The initial appropriation for funding the construction of the Boulder Dam Project was made in July 1930. When Construction began in July 1931, the country was reeling from the effects of the Great Depression. When word got out that work could be had in Nevada where the dam would be built, the area was flooded with men and their families, hoping for a new start. At one point there were over 5,000 men employed to construct the dam. Living conditions for the families of dam workers were challenging, with summer temperatures in the canyon reaching as high as 120°.
A new town called Boulder City was planned for workers, but the construction schedule for the dam was accelerated in order to create more jobs in response to the onset of the Great Depression, and the town was not ready when the first dam workers arrived at the site in early 1931. Without enough housing for the thousands of workers, temporary communities sprouted up and down the canyon. During the first summer of construction on the Dam while work on the town progressed, workers and their families were housed in temporary camps like Ragtown. Located near the dam in Black Canyon, Ragtown consisted of makeshift houses, tents, cardboard structures and canvas lean-tos.

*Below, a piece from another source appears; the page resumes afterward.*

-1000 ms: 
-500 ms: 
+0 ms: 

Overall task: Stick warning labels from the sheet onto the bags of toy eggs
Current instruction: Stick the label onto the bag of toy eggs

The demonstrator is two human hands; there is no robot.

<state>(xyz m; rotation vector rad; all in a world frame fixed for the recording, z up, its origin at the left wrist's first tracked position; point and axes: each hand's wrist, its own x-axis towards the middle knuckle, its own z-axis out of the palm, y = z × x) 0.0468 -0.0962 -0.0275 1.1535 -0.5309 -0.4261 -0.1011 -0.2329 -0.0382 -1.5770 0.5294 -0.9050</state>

Discontent with Ragtown and dangerous working conditions at the dam site led to a strike in August of 1931. Six Companies, the company responsible for the town’s construction, as well as the dam’s, responded by sending in strike-breakers with guns and clubs, and the strike was soon quelled. However, the discontent prompted the acceleration of the construction of Boulder City, and by the spring of 1932 Ragtown had been deserted. While the state of Nevada allows both gambling and prostitution, it allows prostitution only in counties with fewer than 400,000 residents. The local municipalities determine if they want to permit either activity within their city or town limtis. Neither gambling nor prostitution was permitted in Boulder City during the time of the the dam’s construction. The sale of alcohol was prohibited until 1969. Boulder City is in the same county as Las Vegas, Clark County, and has a population of over two million, which exceeds the 400,000 limit for permiting prostitution. Boulder City still doesn’t allow gambling, although just outside of Boulder City limits, there is a small casino called Railroad Pass, which was established in 1931 and as such is the oldest active gaming license in southern Nevada.